Upper respiratory infection in adults
What is it?
An upper respiratory infection (in-FEK-shun) is also called the common cold. It is an infection that can affect your nose, throat, ears, and sinuses. For healthy people, the common cold is usually not serious and does not need special treatment. Cold symptoms are usually worst for the first three to five days. Most people get better in seven to fourteen days. You may continue to cough for two to three weeks after getting a cold.
The common cold is caused by a germ called a virus. There are many different cold viruses. The virus that caused your cold is contagious (kon-TAY-jus). This means it can be easily spread from person to person by coughing, sneezing, or touching hands. You are more likely to get a cold in the winter and if you are feeling stressed or tired. It may be easier for you to get a cold if you smoke cigarettes or have allergies, such as hay fever.
Signs and Symptoms:
You may have one or more of the following signs and symptoms:
- Chills and fever. The fever may last for one to three days.

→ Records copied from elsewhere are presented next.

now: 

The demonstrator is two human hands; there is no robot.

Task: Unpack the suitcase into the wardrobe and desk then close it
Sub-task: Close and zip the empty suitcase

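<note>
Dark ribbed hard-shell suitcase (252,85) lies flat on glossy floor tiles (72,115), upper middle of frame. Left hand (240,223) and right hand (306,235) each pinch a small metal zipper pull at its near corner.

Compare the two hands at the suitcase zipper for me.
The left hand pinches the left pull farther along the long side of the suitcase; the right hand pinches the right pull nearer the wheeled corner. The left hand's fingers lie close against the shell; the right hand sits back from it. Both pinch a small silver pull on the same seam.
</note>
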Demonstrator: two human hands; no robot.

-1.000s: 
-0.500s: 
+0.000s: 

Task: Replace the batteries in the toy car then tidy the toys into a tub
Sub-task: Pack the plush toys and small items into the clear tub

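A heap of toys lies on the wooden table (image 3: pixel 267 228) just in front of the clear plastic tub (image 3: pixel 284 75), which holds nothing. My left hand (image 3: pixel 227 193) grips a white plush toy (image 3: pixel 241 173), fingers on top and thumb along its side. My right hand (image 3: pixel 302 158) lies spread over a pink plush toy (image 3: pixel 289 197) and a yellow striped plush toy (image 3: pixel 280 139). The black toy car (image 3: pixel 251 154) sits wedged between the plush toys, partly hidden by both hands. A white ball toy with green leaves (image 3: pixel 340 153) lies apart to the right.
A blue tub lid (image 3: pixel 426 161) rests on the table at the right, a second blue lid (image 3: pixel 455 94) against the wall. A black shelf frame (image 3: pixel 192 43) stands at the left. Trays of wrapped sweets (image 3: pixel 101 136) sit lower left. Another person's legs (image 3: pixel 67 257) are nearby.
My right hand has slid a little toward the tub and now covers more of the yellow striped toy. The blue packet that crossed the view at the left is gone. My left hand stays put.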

- Headache, body aches, or sore muscles.
- Runny or stuffed up nose.
- Decreased hunger or thirst.
- Red, watery, and sore eyes.
- Sneezing and coughing.
- Sore throat. You may become hoarse (lose your voice) for a few days.
- Tired or restless.
Eat a healthy and well-balanced diet. Exercise at least 3 to 4 times a week. If you smoke, you should quit. Limit how much alcohol you drink. Stay away from others who have a cold. Always wash your hands after using the toilet.
There is no cure for viral illnesses, such as the common cold.

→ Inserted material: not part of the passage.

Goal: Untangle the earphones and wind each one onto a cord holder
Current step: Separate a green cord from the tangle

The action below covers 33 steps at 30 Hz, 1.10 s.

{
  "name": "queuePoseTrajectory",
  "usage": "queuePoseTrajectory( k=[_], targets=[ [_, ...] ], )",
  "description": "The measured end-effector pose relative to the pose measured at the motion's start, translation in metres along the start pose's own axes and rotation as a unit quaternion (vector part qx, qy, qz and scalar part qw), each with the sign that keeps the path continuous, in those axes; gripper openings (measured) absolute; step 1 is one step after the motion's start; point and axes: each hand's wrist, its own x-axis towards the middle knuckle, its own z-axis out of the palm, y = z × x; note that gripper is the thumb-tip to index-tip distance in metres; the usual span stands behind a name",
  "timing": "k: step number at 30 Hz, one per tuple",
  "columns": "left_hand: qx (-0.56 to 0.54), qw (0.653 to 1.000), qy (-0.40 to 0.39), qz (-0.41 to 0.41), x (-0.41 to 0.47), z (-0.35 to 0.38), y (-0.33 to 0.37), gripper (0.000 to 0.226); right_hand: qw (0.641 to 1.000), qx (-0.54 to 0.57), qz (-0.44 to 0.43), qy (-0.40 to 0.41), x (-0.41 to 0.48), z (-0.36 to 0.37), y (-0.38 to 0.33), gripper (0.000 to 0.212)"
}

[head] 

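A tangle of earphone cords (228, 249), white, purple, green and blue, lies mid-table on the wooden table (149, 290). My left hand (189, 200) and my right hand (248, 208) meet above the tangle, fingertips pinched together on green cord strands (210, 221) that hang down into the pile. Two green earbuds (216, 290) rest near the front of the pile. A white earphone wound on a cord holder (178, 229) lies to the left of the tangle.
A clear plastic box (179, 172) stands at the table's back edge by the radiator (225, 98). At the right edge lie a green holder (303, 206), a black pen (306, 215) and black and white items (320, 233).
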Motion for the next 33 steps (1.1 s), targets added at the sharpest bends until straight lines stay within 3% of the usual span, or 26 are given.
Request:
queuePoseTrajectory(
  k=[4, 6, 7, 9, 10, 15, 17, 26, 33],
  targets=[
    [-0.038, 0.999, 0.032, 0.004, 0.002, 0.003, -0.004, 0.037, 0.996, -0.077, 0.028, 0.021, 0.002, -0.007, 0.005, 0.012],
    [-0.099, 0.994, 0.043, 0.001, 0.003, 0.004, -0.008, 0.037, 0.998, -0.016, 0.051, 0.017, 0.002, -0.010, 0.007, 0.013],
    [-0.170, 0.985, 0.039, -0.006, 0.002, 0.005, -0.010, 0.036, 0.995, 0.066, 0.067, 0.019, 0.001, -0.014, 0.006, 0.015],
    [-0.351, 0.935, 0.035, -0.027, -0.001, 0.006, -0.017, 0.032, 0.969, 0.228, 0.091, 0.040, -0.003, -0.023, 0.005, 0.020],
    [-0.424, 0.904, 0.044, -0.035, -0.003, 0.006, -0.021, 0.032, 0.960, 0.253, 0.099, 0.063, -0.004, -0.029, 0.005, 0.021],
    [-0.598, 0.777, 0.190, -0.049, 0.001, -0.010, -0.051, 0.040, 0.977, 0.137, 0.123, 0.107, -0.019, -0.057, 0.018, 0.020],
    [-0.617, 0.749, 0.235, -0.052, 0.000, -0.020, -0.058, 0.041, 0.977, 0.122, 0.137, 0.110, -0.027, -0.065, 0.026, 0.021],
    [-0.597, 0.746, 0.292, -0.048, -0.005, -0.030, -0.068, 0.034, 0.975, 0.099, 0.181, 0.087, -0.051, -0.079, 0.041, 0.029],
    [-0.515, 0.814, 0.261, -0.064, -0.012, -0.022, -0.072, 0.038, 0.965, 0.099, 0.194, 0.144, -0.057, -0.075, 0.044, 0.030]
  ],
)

- Rest and drink liquids. Drink 6 to 8 glasses (soda pop can size) of hot or cold liquids a day. Or follow your care givers advice if you are on a fluid restriction.
- Antibiotic medicine does not work to treat illnesses caused by a virus and can increase the risk of side effects and antibiotic resistant bacterial infections. Acetaminophen or ibuprofen may be taken for fever and body aches. You may need medicine for a cough or nasal congestion.

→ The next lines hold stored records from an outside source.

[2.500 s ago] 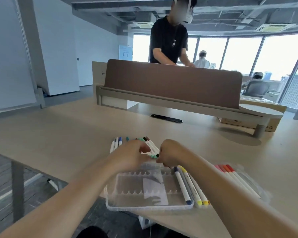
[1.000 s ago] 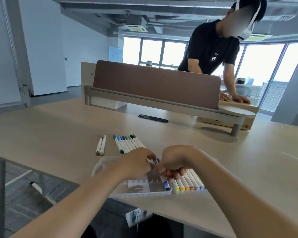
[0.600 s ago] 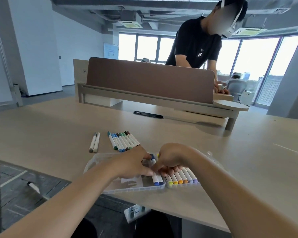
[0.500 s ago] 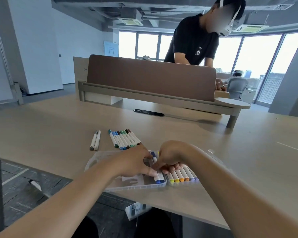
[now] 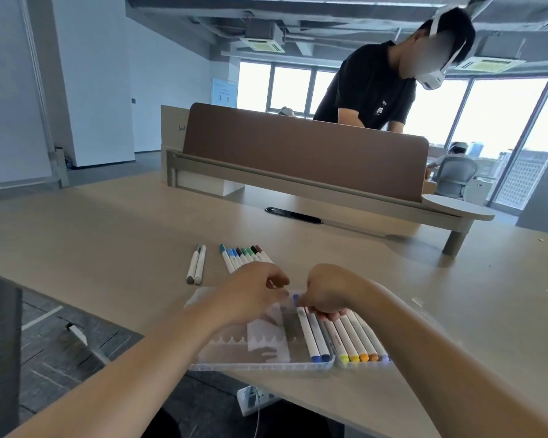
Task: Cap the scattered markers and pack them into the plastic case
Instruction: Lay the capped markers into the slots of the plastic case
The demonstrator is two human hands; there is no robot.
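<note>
A clear plastic case [image 5: 234, 355] lies at the table's near edge. Two blue-capped markers [image 5: 314, 338] lie in its right end. Beside them lies a row of several markers [image 5: 356, 336] with yellow, orange, brown and purple caps. My right hand [image 5: 326, 290] is curled over the far ends of these markers and pinches the blue end of one by the case's far rim. My left hand [image 5: 253, 292] hovers over the case's far rim with loosely curled fingers, just left of that blue end, with nothing visible in it.
Several capped blue, green and brown markers [image 5: 244, 257] lie in a row beyond the case. Two white markers [image 5: 196, 263] lie to their left. A brown desk divider [image 5: 298, 153] crosses the back of the table, and a person in black stands behind it.
The blue marker both hands handled now lies in the case beside the other blue one. My left hand has drawn slightly back from it. The person behind the divider has shifted to the right.
</note>
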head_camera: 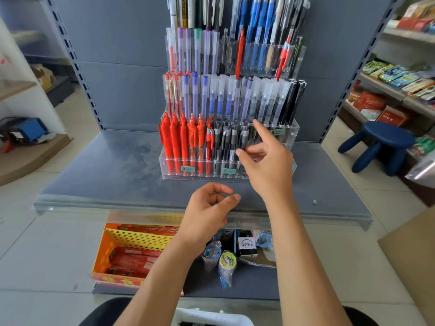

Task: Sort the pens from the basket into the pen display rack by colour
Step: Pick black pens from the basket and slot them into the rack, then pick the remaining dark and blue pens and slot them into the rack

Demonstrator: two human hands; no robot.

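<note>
Right hand (266, 165) meets the pen display rack's (179, 176) near-row black pens (224, 142), index finger straight; I cannot tell its grip. Left hand (207, 212) hangs loosely curled, empty.

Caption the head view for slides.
Right hand at the black pens in the front row of the rack; left hand empty.

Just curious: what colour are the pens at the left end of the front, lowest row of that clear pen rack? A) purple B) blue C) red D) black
C: red pens fill the left end of the front row of the pen rack; the black and grey pens stand to their right, by the right hand.
</note>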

- Keep warm and get lots of sleep. Use a cool-mist humidifier or vaporizer to ease your breathing and unplug your nose.
- Wash your hands after blowing your nose. This prevents spreading the cold to other people. Cover your mouth or nose when coughing or sneezing. Do not share food or drinks with anyone. Try to stay away from other people during the first 2 to 3 days of your illness. To help keep from getting colds, stay away from crowded places, especially in the winter.
- Eat simple foods during your infection, such as soup. Avoid alcohol and sugar.
Herbs and Supplements:
Before taking any herbs or supplements, ask your caregiver if it is OK. Talk to your caregiver about how much you should take. If you are using this medicine without instructions from your caregiver, follow the directions on the label. Do not take more medicine or take it more often than the directions tell you to. The herbs and supplements listed may or may not help treat your condition.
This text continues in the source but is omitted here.